Braune Zwerge verschwinden, mysteriöse Knoten entstehen, alte Schriften bleiben unverstanden. Astrophysiker sind ratlos, Biologen rätseln, Historiker verzweifeln. In diesem kuriosen Buch erfahren wir Widersprüchliches zu Fragen, die wir schon gelöst glaubten, sowie Erstaunliches über Dinge, über die wir uns bislang einfach noch keine Gedanken machten. Wo menschliches Know-how derzeit endet, darüber wissen wir nach der Lektüre besser Bescheid denn je. Und das ist gut so, denn der Zweifel gehört zur Erkenntnis wie das Salz in die Suppe. Oder mit dem alten Goethe gesprochen: Es irrt der Mensch, solang er strebt. --Herwig Slezak
Da gewinnt Kathrin Passig mit dem Ingeborg-Bachmann-Wettbewerb einen eminent wichtigen Literatur-Contest - worauf man erwartet, dass die Journalistin und Internetaktivistin endlich einen Roman oder wenigstens ein paar Erzählungen veröffentlicht. Und was legt sie gemeinsam mit Aleks Scholz vor? Ein Lexikon, die unliterarischste Form überhaupt! Im "Lexikon des Unwissens" sammeln die beiden Fragen, auf die es keine Antwort gibt. Neben altbekannten Rätseln wie dem der weiblichen Ejakulation graben Passig und Scholz Kuriosa wie das Tunguska-Ereignis (eine ungeklärte Explosion, 1908 im menschenleeren Sibirien) aus. Einen Lösungsanspruch haben die Autoren nicht, darin unterscheidet sich ihr Lexikon wohltuend vom Streberhaften der Amateurforschung: Man muss nicht auf jede Frage eine Antwort haben. Aber es ist ganz gut, sich klarzumachen, wo die weißen Flecken der Wissensgesellschaft liegen.

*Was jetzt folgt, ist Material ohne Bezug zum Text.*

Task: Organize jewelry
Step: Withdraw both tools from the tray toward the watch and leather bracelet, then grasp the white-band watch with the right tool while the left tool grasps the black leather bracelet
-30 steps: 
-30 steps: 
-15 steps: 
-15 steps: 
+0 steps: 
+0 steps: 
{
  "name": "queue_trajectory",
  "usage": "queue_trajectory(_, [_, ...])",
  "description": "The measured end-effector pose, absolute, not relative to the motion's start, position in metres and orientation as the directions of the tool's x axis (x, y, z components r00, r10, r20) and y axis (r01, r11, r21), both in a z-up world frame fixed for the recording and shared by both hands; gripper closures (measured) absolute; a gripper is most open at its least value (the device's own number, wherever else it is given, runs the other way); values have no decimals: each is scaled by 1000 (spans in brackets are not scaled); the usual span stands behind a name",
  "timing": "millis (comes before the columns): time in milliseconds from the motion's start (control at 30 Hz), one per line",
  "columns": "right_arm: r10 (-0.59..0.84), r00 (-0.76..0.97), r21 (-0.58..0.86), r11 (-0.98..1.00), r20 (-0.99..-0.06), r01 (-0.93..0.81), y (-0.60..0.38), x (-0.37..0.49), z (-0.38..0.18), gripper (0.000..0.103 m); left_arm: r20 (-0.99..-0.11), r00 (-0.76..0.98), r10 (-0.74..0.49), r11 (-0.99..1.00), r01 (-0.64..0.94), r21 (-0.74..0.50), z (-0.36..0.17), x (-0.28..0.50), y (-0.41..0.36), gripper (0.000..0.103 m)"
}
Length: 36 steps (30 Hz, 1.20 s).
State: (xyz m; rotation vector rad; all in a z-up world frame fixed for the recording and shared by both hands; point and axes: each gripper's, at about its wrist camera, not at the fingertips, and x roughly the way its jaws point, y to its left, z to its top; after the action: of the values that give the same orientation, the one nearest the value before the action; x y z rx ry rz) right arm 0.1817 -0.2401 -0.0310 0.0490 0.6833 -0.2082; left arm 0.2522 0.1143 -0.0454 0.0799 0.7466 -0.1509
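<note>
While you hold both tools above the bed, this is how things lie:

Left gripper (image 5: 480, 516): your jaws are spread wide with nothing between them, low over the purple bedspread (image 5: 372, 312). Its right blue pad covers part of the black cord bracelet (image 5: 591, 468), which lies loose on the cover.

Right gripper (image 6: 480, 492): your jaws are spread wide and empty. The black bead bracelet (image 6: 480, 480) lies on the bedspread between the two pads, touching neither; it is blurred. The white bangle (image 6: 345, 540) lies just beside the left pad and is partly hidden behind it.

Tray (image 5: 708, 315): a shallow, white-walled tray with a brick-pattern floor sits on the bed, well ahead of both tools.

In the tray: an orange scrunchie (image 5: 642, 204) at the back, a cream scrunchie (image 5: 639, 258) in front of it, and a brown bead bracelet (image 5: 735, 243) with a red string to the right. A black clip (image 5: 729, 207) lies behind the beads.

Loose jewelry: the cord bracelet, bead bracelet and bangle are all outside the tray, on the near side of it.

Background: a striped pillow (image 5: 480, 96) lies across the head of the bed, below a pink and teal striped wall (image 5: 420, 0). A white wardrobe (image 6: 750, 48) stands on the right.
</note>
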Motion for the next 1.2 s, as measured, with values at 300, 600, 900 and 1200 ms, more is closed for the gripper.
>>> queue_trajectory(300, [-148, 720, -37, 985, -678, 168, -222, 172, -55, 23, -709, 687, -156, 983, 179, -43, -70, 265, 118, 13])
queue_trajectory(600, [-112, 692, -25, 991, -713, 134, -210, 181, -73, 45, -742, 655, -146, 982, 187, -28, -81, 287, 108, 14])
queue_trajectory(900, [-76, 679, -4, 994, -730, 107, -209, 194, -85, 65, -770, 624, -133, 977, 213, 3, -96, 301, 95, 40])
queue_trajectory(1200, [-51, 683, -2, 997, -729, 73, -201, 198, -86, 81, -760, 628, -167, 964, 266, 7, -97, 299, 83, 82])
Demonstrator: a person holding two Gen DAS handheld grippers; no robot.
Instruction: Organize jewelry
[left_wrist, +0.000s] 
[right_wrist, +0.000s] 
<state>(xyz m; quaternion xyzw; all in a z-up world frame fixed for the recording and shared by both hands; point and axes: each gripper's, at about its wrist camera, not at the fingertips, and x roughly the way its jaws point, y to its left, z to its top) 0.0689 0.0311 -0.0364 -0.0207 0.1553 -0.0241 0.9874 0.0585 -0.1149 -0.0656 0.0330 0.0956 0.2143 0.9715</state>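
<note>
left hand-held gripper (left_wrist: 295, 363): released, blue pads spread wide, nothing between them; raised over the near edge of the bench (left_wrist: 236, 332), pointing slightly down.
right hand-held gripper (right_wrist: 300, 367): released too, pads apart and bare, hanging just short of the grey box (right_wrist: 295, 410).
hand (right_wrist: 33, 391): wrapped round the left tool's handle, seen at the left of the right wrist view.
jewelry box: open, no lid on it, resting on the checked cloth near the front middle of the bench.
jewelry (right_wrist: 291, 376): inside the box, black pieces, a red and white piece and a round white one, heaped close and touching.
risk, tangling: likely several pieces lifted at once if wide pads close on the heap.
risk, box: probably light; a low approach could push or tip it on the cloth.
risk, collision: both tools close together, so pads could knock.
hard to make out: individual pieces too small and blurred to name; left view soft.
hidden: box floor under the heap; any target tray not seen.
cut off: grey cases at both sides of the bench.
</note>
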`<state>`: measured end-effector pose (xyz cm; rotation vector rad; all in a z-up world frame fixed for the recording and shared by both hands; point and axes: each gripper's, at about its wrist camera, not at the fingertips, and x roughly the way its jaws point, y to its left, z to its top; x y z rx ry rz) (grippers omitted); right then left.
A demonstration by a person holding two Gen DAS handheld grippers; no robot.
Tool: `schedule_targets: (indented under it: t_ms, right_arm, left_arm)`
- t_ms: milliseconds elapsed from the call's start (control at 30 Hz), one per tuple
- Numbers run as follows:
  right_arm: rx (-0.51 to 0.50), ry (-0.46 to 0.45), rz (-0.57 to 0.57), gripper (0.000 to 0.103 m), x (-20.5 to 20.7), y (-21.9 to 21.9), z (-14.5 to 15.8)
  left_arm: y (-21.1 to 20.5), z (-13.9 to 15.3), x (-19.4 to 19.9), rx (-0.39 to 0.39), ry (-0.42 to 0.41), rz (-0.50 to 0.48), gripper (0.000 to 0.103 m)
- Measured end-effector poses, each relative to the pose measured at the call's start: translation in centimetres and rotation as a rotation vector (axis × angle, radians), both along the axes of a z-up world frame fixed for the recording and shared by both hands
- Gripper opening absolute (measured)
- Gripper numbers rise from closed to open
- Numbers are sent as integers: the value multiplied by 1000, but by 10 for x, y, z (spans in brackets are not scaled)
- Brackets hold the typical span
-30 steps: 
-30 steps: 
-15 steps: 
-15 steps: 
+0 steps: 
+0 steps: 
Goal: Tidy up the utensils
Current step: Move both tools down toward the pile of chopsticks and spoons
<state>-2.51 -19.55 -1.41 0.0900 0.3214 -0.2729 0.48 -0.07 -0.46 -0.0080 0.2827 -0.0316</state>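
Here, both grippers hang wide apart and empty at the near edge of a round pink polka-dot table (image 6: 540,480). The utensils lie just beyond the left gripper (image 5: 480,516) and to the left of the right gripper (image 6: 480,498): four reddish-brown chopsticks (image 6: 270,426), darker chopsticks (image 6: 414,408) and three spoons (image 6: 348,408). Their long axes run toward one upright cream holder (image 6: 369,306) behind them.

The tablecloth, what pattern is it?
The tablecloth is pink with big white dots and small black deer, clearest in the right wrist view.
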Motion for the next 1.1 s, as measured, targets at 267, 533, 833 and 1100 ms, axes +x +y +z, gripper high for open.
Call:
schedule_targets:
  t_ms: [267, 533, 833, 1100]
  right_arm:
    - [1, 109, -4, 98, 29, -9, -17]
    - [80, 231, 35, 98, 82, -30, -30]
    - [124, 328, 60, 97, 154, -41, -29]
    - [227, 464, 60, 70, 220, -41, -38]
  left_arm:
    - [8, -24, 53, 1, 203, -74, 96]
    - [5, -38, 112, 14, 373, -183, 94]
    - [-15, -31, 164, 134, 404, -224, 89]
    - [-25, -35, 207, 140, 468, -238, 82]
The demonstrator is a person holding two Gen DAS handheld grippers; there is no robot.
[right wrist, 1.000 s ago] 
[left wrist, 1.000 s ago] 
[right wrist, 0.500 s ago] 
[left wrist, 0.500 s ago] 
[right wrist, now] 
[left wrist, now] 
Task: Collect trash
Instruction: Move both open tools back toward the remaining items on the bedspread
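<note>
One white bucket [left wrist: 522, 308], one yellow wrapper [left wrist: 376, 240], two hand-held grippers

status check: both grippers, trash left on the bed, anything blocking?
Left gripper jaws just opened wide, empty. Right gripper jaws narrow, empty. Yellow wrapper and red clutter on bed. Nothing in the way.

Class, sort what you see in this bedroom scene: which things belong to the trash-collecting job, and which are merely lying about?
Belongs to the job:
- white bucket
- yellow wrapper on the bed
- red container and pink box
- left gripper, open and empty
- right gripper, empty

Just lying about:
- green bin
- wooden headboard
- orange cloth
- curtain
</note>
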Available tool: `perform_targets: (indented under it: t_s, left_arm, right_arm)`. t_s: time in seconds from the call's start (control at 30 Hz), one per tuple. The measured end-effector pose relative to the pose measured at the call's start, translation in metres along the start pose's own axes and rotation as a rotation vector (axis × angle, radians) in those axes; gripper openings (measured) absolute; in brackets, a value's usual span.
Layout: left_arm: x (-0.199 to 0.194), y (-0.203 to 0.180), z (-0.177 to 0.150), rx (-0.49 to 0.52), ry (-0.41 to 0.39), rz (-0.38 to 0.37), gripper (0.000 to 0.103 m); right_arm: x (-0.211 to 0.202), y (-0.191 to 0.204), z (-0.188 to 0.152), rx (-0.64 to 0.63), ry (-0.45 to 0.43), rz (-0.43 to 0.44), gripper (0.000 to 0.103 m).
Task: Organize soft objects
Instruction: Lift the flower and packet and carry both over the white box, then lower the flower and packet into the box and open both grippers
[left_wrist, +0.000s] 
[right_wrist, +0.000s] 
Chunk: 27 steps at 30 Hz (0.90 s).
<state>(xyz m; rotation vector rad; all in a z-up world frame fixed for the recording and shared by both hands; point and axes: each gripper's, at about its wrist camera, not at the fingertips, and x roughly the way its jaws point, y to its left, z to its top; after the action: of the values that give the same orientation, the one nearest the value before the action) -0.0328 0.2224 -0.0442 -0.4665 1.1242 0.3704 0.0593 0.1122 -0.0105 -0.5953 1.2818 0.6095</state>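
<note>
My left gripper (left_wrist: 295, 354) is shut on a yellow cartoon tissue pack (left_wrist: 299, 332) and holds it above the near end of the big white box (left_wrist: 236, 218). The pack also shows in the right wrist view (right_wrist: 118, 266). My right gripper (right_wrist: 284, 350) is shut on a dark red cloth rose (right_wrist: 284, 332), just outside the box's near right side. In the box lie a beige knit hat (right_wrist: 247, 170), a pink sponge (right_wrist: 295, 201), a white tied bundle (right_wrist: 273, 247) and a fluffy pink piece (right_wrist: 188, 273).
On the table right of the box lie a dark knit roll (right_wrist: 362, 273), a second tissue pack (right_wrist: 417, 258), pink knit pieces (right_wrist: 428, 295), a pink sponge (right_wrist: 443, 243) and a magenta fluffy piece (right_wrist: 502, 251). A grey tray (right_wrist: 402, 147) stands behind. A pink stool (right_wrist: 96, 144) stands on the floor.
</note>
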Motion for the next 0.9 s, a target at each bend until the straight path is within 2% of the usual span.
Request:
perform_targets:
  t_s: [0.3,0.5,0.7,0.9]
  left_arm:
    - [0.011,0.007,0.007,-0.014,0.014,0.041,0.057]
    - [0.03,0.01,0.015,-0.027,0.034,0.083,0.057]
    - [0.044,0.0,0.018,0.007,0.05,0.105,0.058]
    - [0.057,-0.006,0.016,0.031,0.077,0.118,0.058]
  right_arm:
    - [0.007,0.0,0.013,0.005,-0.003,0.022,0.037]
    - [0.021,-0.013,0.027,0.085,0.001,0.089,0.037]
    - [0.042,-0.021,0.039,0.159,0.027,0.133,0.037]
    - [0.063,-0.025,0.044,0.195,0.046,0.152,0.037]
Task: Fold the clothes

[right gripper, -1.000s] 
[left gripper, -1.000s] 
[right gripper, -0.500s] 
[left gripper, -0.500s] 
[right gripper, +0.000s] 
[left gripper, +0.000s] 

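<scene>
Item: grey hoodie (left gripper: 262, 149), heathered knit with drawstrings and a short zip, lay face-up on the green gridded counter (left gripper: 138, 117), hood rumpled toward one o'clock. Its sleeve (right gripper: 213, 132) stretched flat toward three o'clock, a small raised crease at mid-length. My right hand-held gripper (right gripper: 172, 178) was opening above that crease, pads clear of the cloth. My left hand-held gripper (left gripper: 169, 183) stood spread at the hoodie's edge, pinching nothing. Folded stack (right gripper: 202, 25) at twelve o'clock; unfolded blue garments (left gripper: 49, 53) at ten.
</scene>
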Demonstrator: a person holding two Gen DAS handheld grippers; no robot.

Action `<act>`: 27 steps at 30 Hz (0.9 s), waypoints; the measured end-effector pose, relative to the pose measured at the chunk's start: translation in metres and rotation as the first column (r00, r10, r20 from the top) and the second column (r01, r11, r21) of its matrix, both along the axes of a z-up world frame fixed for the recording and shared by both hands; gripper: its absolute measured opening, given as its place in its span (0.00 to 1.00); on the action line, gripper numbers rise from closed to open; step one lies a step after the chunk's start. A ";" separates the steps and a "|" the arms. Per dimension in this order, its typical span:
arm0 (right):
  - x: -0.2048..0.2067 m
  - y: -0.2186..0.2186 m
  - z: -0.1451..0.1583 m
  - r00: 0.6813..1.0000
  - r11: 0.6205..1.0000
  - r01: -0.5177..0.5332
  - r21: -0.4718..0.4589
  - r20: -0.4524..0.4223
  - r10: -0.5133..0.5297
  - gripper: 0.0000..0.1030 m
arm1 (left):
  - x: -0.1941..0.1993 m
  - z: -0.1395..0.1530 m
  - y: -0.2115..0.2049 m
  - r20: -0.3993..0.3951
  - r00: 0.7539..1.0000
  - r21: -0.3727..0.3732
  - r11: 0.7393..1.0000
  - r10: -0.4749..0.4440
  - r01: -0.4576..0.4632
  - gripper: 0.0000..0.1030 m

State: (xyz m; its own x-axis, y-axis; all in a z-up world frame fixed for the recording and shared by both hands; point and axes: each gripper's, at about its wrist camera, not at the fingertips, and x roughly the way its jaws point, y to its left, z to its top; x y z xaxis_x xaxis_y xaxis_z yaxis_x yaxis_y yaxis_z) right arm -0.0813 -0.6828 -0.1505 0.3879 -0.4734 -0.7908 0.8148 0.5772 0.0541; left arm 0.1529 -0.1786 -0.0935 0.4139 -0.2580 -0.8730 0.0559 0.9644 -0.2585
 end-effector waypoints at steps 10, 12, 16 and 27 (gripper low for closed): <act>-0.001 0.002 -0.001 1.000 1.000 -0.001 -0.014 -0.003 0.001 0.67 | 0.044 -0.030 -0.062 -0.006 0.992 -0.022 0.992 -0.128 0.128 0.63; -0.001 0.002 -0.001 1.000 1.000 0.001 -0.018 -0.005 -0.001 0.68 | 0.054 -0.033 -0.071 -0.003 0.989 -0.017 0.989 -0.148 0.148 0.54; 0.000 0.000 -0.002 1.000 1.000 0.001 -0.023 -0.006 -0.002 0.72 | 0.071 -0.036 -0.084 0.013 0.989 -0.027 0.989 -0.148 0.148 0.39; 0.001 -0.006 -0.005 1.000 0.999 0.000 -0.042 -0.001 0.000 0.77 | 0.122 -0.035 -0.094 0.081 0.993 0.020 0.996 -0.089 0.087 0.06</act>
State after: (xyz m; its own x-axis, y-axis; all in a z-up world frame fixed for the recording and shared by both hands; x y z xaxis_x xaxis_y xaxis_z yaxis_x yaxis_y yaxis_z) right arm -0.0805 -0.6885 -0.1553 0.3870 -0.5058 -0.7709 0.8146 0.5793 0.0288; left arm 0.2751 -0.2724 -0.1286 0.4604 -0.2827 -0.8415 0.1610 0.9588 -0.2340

Auf solch einen Nenner lässt sich dieses einerseits wunderbar nerdige, andererseits erfrischend schnoddrige Buch bringen. (fis)
kulturnews.de
Kurzbeschreibung
Wir glauben heute, unsere Welt sei weitgehend erforscht: So wie die Erde bis in die entlegensten Regionen hinein vermessen ist, sei fast alles irgendwann von irgendwem analysiert, erklärt, entschlüsselt und beschrieben worden, man müsse nur in dem Wust von Informationen herausfinden, wann und von wem. Doch die Landkarte des menschlichen Wissens weist erstaunlich viele weiße Flecken auf. Selbst auf Gebieten, auf denen wir das nicht vermuten würden, gibt es eine Fülle ungeklärter Fragen: Die Fortpflanzung der Aale ist ebenso rätselhaft wie die Wirkungsweise halluzinogener Drogen, über weibliche Ejakulation weiß man nicht mehr als über die Funktionsweise eines Bumerangs, über Dunkle Materie oder darüber, wie man sich einen Schnupfen holt. Wieso klebt Klebeband? Weshalb brummt die Erde, und warum bekommen Haie keinen Krebs? Wie kam das Leben auf die Erde? Warum verfärben sich die Blätter der Bäume im Herbst? Und wieso riechen Steine? Das «Lexikon des Unwissens» versammelt die erstaunlichsten Wissenslücken. Nie wurde das geballte Unwissen der Menschheit auf so engem Raum präsentiert, und nie wurde es derart intelligent und unterhaltsam dargestellt.
Über den Autor
Kathrin Passig, geboren 1970, lebt in Berlin. Sie ist Mitbegründerin der Zentralen Intelligenz Agentur und Redakteurin des Weblogs «Riesenmaschine», das 2006 mit dem «Grimme Online Award» ausgezeichnet wurde. Ebenfalls 2006 gewann sie in Klagenfurt den Ingeborg-Bachmann-Preis. 2007 erschien ihr «Lexikon des Unwissens» (gemeinsam mit Aleks Scholz), 2008 «Dinge geregelt kriegen – ohne einen Funken Selbstdisziplin» (gemeinsam mit Sascha Lobo), die beide zu Bestsellern wurden.
Aleks Scholz, geboren 1975, ist Astronom und Schroedinger Fellow am «Institute for Advanced Studies» in Dublin, Irland. Er befasst sich vorwiegend mit der Entstehung und dem Aufbau von Sternen und Planeten. Zudem ist er Redakteur des Weblogs «Riesenmaschine». Zuletzt veröffentlichte er gemeinsam mit Kathrin Passig das «Lexikon des Unwissens» (2007).